Directions:
Count every line in the entries that contains "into". Report that count alone.

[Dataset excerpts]
BEGIN

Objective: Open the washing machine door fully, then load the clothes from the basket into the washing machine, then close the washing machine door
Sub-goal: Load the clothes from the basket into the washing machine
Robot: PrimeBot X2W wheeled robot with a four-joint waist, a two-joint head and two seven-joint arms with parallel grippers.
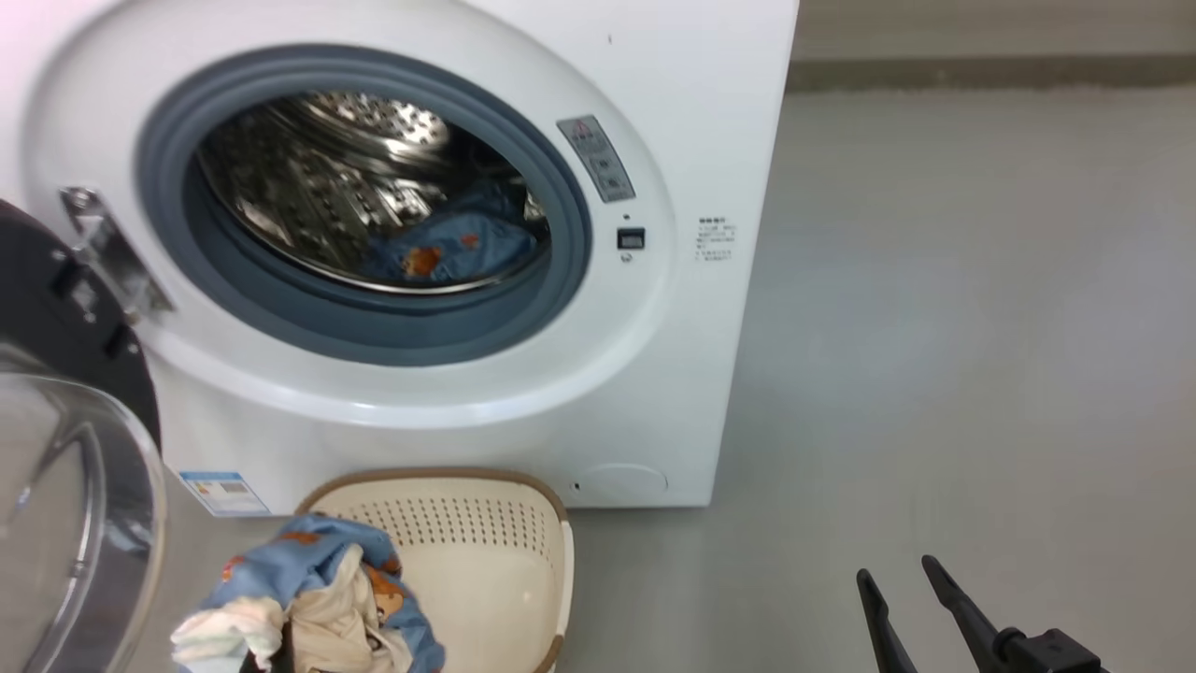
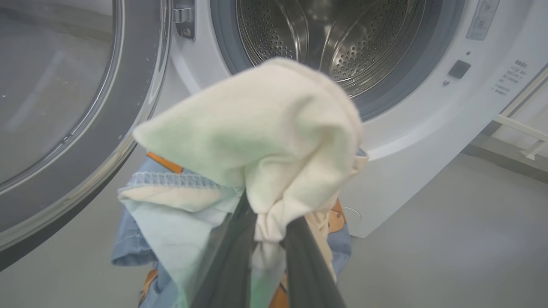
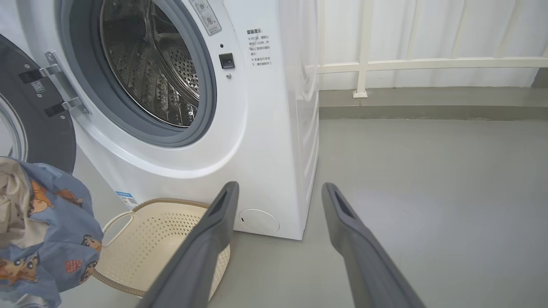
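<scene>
Left gripper (image 2: pixel 272 220) is pinching one bundle of light blue cartoon-printed clothes (image 2: pixel 257 128), long axis vertical; a second bundle (image 1: pixel 448 248) is lying in the steel drum (image 1: pixel 318 178); right gripper (image 3: pixel 278 190) is gaping.

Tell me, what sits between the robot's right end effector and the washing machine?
Only bare grey floor, as the head view shows. The open right end effector hovers apart from the washing machine; the basket stands further left.
</scene>
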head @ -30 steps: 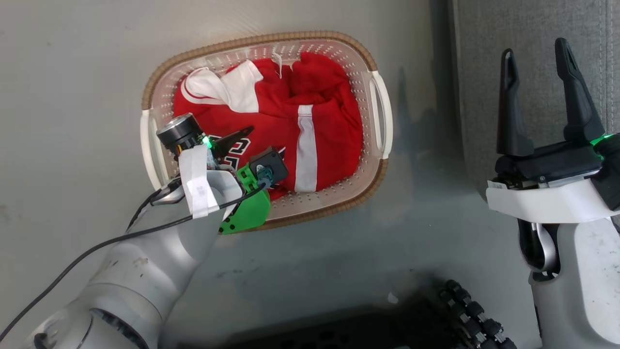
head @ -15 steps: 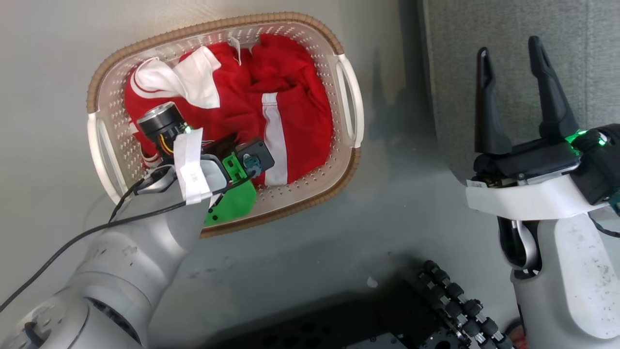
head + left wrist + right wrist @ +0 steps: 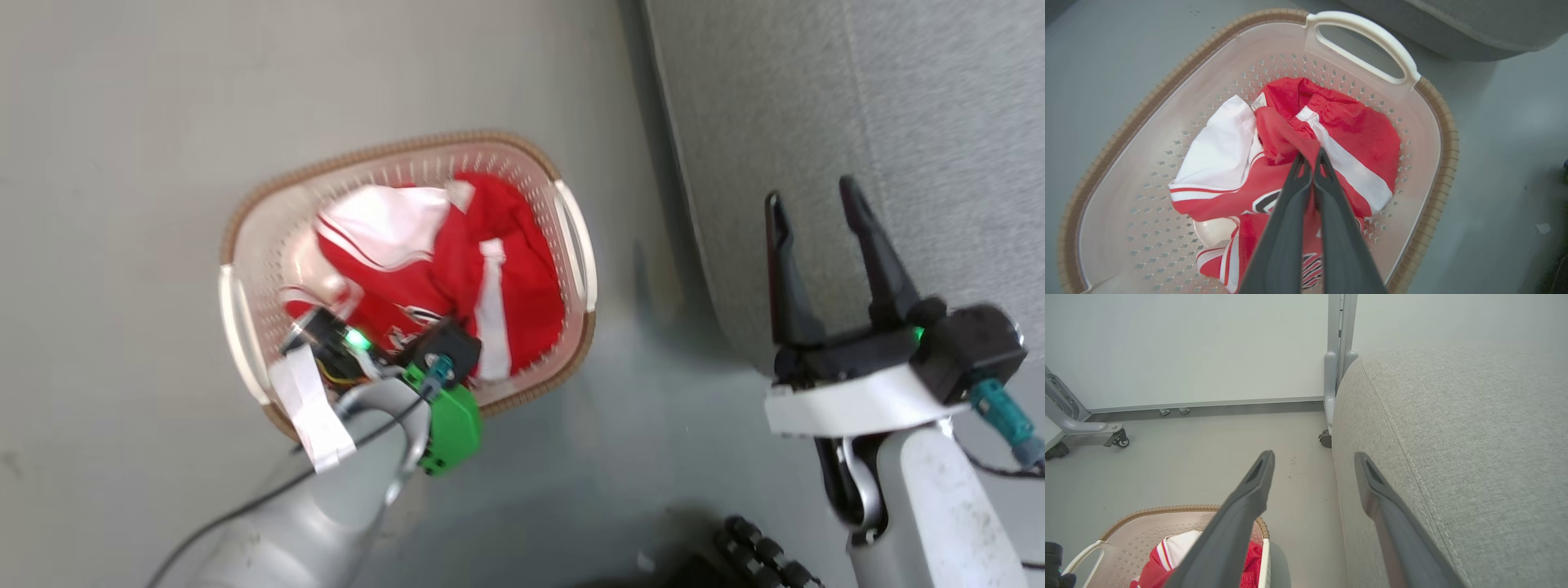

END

Output of the task:
2